I couldn’t have done it alone. Since I can’t always pinpoint each and every plot hole in my own writing, critiques are the way to go. Simply gathering the guts to share your writing must be done before you aim for publication -- which is why places like The Slam can be a great motivator and useful tool for any writer. Ages ago, an excerpt from my very first novel (currently entombed on my hard drive) was chosen for The Slam. Just a snippet from a scene where a girl transforms into a wolf, but I loved getting comments and knowing my words were reaching readers across the world. Nowadays, I’m almost over the age limit for The Slam, but I recently submitted some poetry ("obsolete," April 2010), which was accepted, and I rushed back to check the comments with the same breathless anticipation I reserve for reviews of OTHER. Do be careful, of course, and don’t take every single critique to heart; I used to revise in circles and lose sight of my original vision. I lean in favor of a few trusted readers, my editor definitely being one of them.
“But Karen!” you say. “How do I catch the eye of an editor in the first place?” Before I was published, I didn’t know any glamorous New York editors who would casually read my fledgling novel while sipping martinis and say, “Why, yes, Karen, I think we can squeeze this in for our fall list.” I suspected (correctly) that ninety-nine percent of editors were far too busy for that, and that I needed a literary agent to usher me through the gate. Nearly all publishing houses don’t even look at submissions from authors without agents. And nearly all agents don’t look at full manuscripts right off the bat; rather than drowning in pages of questionable quality, they prefer a query letter -- rather like sending a resume for a job. Agents receive literally hundreds of these buggers every week, so your query should contain a scintillating description of your story and yourself. If they like it, they will ask to read the whole shebang. If they don’t -- and there are a few bazillion reasons why they might not -- you get rejected.
Guess what: the very first literary agent who read OTHER adored it and -- okay, I got rejected. About ninety times per book (and two novelistic duds preceded OTHER). I probably have enough rejections to wallpaper a small bathroom, so one may sit and contemplate my failures while -- ahem. Nevertheless, I continued writing and revising, learning from my mistakes. Whenever an agent rejected a manuscript with personal comments, I taped up the cracks in my teacup ego and decided whether I should, indeed, work on my pacing or descriptive prowess.
How does this saga end?
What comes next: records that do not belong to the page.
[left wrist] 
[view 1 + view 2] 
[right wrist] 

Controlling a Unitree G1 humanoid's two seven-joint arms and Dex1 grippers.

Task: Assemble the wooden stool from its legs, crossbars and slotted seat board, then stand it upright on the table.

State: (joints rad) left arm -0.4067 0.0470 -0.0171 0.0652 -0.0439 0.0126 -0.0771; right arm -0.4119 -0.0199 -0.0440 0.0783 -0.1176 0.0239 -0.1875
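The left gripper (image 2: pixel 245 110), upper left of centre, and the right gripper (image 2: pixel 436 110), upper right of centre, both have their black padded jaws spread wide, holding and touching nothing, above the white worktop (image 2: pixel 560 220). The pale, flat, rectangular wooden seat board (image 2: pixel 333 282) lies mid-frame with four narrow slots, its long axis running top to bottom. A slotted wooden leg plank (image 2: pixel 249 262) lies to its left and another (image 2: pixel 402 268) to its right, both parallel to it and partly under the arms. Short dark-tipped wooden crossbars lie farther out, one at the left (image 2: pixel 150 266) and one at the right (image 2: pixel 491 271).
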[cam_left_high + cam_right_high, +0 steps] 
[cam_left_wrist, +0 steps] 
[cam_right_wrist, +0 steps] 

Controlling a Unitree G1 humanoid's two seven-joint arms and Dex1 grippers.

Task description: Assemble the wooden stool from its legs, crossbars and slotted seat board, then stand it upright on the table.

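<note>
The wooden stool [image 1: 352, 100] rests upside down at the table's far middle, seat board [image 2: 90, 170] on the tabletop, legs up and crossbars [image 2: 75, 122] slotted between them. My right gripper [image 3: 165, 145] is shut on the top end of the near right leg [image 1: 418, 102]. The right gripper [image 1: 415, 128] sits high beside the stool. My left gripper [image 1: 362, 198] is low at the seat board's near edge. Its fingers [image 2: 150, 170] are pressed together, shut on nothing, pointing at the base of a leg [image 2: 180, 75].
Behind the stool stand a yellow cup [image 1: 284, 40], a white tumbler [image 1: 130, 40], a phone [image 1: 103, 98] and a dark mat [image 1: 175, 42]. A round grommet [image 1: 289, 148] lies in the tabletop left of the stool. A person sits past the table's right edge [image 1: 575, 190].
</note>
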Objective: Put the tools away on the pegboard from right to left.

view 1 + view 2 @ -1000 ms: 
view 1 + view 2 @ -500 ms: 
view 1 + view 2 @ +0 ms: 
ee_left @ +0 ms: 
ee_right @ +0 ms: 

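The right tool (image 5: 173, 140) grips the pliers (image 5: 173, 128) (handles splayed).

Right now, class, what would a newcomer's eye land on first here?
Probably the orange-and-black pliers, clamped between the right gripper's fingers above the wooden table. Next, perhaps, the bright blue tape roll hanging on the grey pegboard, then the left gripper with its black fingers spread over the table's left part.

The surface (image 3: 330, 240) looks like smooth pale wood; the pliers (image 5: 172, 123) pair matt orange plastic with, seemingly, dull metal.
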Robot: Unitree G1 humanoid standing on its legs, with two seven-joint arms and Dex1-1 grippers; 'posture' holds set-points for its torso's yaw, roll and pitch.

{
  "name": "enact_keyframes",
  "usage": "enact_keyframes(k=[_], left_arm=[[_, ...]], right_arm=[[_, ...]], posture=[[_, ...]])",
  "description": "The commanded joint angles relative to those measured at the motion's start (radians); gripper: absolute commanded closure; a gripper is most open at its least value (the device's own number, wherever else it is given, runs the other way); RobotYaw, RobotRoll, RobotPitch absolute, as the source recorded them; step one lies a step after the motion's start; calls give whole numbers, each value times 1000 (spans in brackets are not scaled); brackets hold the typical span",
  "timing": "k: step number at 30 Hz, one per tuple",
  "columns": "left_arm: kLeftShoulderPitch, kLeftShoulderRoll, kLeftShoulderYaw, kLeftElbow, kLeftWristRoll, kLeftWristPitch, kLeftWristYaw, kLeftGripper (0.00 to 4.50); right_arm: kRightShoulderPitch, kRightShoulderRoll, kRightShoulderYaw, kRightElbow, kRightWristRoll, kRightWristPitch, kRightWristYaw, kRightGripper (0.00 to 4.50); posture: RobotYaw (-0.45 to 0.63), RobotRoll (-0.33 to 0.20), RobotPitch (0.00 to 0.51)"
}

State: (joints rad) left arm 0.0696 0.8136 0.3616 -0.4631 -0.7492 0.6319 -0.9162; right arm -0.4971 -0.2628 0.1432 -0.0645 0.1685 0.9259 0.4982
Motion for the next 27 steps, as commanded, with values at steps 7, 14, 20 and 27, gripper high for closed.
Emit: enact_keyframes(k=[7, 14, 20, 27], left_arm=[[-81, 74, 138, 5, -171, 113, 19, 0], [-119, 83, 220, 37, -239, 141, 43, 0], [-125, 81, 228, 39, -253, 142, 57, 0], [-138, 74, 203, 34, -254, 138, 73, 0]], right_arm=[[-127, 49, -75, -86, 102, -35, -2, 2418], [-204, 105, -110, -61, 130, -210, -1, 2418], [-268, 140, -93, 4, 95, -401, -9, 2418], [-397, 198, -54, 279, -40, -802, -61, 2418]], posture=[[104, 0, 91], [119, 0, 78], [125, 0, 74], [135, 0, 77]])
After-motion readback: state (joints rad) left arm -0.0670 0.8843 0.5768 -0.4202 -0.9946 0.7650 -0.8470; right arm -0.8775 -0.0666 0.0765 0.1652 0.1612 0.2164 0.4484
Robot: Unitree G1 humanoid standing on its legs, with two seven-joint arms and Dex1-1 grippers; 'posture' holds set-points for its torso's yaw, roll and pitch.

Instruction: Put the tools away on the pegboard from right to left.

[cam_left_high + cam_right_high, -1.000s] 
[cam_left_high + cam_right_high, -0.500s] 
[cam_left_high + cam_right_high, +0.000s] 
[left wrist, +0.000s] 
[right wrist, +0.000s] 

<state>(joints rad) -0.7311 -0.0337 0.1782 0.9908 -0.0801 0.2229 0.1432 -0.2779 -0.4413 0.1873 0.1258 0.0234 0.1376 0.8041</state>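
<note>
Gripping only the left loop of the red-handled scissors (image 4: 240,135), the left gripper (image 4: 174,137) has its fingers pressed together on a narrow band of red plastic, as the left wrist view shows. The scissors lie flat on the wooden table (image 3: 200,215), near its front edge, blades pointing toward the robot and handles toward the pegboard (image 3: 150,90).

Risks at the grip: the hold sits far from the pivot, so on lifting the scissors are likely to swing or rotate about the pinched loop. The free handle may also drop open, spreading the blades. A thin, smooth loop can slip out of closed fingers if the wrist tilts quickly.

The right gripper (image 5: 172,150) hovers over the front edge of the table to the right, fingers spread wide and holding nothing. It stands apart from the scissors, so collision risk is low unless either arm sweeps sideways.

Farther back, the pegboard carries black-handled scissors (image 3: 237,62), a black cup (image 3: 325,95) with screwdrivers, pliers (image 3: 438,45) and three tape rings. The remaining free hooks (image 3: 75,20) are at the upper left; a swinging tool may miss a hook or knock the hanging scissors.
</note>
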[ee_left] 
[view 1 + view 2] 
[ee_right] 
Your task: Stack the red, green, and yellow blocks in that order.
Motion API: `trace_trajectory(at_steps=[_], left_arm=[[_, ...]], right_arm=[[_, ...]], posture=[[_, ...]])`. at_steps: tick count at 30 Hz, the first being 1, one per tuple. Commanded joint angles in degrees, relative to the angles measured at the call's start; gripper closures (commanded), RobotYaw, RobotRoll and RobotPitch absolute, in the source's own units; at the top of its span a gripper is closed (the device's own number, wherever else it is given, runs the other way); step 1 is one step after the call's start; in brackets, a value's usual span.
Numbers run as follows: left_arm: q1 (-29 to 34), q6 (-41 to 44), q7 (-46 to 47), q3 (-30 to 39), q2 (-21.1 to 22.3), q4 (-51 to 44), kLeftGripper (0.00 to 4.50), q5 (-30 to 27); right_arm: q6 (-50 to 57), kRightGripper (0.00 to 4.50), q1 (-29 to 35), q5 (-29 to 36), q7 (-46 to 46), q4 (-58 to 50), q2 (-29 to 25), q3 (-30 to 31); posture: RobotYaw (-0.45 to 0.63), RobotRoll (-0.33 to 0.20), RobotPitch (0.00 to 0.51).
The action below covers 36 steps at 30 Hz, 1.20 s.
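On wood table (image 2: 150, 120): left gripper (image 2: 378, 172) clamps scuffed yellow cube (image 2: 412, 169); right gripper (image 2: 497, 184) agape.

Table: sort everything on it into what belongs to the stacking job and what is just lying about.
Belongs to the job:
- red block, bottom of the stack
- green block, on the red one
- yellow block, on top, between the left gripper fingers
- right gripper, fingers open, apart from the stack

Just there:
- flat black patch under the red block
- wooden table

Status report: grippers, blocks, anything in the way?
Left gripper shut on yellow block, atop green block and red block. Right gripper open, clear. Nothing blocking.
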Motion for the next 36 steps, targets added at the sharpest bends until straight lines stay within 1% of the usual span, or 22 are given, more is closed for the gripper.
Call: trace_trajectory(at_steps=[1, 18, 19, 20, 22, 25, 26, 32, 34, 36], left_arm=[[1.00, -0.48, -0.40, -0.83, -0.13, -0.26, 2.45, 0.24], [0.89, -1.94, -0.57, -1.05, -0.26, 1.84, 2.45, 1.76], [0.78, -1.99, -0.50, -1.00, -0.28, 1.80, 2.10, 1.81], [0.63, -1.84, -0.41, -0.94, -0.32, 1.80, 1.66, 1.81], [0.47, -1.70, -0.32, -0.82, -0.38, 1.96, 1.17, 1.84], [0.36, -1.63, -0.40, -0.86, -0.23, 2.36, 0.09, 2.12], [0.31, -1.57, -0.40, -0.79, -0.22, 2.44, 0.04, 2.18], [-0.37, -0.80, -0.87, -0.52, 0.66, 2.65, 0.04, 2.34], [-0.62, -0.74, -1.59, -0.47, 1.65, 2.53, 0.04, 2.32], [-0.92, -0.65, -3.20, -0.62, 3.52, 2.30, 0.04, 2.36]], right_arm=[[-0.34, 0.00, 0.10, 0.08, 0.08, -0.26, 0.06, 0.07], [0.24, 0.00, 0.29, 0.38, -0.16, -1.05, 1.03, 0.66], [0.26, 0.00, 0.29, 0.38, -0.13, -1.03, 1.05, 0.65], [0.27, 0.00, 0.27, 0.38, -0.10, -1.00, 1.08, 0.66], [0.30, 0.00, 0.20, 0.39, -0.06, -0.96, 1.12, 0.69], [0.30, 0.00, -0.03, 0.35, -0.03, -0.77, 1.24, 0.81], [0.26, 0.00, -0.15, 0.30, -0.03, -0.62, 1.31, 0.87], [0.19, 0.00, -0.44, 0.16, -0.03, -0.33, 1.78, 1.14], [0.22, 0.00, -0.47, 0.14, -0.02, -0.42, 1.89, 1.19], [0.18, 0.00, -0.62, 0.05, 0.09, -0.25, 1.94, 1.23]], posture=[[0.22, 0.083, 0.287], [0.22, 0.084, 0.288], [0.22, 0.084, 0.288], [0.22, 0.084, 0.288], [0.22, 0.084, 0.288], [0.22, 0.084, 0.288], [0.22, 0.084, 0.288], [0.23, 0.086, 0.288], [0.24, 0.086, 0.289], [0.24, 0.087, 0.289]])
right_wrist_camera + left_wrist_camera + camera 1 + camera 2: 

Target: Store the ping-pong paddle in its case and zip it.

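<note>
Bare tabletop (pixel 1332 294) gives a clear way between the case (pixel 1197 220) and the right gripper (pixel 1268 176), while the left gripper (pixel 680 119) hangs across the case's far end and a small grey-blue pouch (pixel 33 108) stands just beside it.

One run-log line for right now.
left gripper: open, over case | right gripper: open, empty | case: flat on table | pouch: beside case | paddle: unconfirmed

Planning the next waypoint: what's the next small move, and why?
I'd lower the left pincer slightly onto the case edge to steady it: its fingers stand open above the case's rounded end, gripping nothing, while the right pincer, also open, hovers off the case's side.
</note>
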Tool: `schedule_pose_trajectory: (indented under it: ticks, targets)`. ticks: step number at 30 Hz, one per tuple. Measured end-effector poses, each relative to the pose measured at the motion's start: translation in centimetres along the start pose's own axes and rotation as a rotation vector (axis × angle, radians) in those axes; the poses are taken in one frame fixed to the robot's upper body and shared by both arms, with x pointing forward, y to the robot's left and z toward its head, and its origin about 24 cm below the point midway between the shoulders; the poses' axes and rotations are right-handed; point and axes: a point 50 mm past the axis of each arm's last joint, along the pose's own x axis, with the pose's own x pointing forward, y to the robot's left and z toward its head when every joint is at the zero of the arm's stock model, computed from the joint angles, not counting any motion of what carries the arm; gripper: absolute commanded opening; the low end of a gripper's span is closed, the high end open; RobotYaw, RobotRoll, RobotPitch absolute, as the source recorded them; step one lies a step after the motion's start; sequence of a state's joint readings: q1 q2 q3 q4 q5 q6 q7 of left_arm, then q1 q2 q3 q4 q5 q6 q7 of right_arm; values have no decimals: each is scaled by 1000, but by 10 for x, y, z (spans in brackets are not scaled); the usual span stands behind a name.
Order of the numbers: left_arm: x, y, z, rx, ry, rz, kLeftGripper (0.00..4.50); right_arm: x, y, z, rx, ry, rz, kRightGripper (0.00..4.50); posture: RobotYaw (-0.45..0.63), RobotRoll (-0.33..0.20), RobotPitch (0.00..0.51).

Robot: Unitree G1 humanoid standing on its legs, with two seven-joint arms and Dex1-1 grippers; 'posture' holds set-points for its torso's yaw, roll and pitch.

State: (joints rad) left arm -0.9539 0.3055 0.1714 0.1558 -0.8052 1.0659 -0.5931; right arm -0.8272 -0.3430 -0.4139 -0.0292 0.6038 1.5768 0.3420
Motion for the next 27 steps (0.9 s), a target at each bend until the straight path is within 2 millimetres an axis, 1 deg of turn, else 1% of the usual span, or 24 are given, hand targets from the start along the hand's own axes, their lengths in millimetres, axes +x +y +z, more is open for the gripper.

Since I love to be contrary, I found a publisher who still took unagented submissions and actually loved OTHER. (That’s right, the only editor I queried was my editor. I got lucky!) After my initial jig of glee, I wanted a literary agent to negotiate the tangled business of the book deal. So, going about things backwards, I got one. Fast forward about a year and a half, skipping several eternities of revisions. Now, I've missed the deadline for teen wunderkind. But there really aren’t any deadlines except the goals you set for yourself, and the only real obstacle in your way is how long you wait before setting out on the path to publication. Yes, it may be long and twisty with plenty of dead-ends. But if you, also, dream of your words whispering into imaginations other than your own, then go forth, fellow Slammer, and good luck.